Floating Point Operations per SEC calculation


As nvprof providing the metrics for the floating point operations count for kernel.
How to calculate the floating point operations Per sec for multiple kernel calls ?

Do we need to consider the Time provided by the nvprof ? Or any other methods ?

total floating point ops divided by total kernel duration

many nsight compute metrics can be optionally configured to deliver a per-second measurement.

If we have some n kernels and each kernel being called several times. How to calculate the flops ?

I can get the Flop_count_per_kernel from nvprof -metrics.
As well as I can get No_of_calls & Time from the nvprof.

Flops = (No_of_calls * Flop_count_per_kernel ) / Time.

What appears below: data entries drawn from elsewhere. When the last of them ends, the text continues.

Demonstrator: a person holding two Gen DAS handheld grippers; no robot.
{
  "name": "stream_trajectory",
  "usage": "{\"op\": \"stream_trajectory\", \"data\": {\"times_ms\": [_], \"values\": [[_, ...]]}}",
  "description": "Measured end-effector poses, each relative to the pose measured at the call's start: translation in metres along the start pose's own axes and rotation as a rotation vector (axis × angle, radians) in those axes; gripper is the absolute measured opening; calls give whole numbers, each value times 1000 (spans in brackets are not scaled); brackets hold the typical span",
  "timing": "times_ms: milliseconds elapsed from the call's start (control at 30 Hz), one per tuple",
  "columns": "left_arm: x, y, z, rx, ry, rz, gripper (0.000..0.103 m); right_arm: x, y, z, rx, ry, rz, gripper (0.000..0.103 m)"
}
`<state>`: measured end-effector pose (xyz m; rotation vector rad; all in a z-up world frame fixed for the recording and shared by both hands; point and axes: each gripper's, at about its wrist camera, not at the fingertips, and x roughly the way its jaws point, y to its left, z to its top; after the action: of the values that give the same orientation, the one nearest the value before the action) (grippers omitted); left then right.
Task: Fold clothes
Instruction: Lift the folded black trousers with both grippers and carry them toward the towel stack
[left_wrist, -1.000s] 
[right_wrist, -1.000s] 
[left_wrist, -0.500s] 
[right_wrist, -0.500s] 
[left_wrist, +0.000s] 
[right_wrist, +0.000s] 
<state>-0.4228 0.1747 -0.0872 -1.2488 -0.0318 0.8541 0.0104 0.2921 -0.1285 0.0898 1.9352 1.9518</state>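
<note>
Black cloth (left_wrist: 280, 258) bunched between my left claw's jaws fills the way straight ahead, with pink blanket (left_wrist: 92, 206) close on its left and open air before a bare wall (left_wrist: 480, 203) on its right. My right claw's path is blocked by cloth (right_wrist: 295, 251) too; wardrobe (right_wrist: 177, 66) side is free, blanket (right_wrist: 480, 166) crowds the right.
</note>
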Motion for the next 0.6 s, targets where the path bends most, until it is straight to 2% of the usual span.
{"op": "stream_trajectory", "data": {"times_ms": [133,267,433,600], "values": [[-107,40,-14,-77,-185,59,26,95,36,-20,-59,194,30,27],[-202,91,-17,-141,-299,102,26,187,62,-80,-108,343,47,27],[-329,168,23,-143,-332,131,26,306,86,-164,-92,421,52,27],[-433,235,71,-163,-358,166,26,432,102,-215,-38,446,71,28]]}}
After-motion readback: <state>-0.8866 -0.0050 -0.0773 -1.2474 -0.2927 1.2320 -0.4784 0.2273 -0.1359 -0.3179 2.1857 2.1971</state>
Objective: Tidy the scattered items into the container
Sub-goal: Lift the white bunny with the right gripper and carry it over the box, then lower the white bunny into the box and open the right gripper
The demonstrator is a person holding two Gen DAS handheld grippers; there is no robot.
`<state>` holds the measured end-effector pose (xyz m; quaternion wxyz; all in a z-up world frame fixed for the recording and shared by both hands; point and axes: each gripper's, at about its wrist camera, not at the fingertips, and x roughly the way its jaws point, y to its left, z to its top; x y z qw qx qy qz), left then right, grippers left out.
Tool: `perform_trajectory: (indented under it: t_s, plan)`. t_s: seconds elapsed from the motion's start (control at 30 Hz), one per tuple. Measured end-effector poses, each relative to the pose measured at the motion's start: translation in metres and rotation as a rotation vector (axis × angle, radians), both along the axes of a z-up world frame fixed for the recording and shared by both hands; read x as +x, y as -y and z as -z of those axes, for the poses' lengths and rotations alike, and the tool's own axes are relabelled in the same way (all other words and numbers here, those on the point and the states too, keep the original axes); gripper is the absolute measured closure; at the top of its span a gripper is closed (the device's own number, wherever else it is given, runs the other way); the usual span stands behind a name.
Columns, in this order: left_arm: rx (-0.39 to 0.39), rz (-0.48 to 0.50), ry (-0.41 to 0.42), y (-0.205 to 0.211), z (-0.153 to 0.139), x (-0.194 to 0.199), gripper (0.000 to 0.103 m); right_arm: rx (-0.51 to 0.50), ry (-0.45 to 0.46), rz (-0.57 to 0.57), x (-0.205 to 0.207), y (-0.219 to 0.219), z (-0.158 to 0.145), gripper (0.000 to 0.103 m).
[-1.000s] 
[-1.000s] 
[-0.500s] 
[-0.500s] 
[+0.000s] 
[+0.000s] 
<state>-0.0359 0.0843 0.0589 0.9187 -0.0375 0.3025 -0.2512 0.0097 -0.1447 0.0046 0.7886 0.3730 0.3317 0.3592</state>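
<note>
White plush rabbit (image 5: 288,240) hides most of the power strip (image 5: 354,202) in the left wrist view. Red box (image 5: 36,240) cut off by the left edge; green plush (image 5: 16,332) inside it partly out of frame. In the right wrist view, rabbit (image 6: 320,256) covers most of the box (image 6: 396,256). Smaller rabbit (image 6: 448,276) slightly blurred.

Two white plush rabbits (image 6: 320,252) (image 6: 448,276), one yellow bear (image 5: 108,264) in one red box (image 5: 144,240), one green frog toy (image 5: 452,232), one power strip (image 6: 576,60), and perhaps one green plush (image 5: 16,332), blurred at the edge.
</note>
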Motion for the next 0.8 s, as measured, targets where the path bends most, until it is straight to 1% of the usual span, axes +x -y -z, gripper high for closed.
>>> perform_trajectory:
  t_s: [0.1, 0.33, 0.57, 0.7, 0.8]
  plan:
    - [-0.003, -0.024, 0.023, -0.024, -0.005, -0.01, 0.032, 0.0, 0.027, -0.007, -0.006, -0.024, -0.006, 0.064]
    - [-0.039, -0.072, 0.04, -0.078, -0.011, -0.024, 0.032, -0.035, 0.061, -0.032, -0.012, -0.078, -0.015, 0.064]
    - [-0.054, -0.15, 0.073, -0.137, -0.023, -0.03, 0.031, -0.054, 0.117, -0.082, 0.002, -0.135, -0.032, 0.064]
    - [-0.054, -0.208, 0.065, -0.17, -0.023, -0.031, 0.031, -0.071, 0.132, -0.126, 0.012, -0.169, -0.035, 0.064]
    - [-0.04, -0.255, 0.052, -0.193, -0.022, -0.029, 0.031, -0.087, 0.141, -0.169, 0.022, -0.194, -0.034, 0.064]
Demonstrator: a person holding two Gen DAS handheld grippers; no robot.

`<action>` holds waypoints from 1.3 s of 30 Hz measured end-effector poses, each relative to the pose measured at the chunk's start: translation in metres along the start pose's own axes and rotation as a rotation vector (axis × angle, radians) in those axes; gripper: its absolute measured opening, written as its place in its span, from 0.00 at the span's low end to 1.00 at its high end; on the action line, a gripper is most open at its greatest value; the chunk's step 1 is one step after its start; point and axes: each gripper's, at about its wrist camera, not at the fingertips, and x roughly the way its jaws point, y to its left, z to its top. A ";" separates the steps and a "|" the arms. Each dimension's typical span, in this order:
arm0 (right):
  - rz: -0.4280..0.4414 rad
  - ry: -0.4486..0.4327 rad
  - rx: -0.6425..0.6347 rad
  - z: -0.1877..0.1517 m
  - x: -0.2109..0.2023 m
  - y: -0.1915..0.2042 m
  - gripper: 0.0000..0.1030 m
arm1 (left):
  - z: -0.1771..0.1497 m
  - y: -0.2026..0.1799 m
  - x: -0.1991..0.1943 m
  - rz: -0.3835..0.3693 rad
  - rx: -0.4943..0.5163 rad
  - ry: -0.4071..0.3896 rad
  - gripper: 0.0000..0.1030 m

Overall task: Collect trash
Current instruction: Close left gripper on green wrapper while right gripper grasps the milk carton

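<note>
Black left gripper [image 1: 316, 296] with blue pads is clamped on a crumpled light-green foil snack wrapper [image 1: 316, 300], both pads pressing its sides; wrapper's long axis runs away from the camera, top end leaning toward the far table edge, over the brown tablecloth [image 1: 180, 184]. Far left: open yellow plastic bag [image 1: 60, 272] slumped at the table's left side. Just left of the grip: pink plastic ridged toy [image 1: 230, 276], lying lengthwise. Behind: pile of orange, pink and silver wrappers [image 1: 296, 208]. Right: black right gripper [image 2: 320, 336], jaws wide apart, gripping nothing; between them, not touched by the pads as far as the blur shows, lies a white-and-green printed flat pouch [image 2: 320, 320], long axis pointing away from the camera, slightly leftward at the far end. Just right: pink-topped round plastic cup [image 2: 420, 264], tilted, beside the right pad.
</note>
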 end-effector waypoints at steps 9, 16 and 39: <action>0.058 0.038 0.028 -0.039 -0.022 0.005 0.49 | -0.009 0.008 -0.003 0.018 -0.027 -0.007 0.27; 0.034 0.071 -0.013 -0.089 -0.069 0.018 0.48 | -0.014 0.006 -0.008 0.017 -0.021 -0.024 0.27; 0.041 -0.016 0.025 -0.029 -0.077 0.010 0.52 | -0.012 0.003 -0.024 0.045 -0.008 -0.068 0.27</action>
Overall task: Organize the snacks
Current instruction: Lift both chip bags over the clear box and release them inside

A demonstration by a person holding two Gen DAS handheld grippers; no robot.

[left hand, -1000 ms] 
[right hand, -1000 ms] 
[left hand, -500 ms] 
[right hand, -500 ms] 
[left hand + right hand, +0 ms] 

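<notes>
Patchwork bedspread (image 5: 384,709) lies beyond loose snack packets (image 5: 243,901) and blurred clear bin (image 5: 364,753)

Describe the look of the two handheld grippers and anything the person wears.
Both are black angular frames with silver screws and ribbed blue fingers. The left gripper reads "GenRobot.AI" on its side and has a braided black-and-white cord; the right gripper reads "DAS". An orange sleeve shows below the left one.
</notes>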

Is that calculation is correct ?
If wrong, plz mention the correct way to do.


for a metric like flops, nvprof will display minimum, maximum and average numbers across n runs, for each kernel.

I would take the average number for a given kernel, and multiply it by the number of times that kernel is run. I would add these products for all the kernels in question, then divide that total by the total duration of all the kernels. All of this data is available from nvprof. You would have to combine the results of each separate kernel together.

That should give you a fairly defensible number that you can call the average flops per second for your device code (or for those kernels in your device code).

Okay…Thanks for your reply…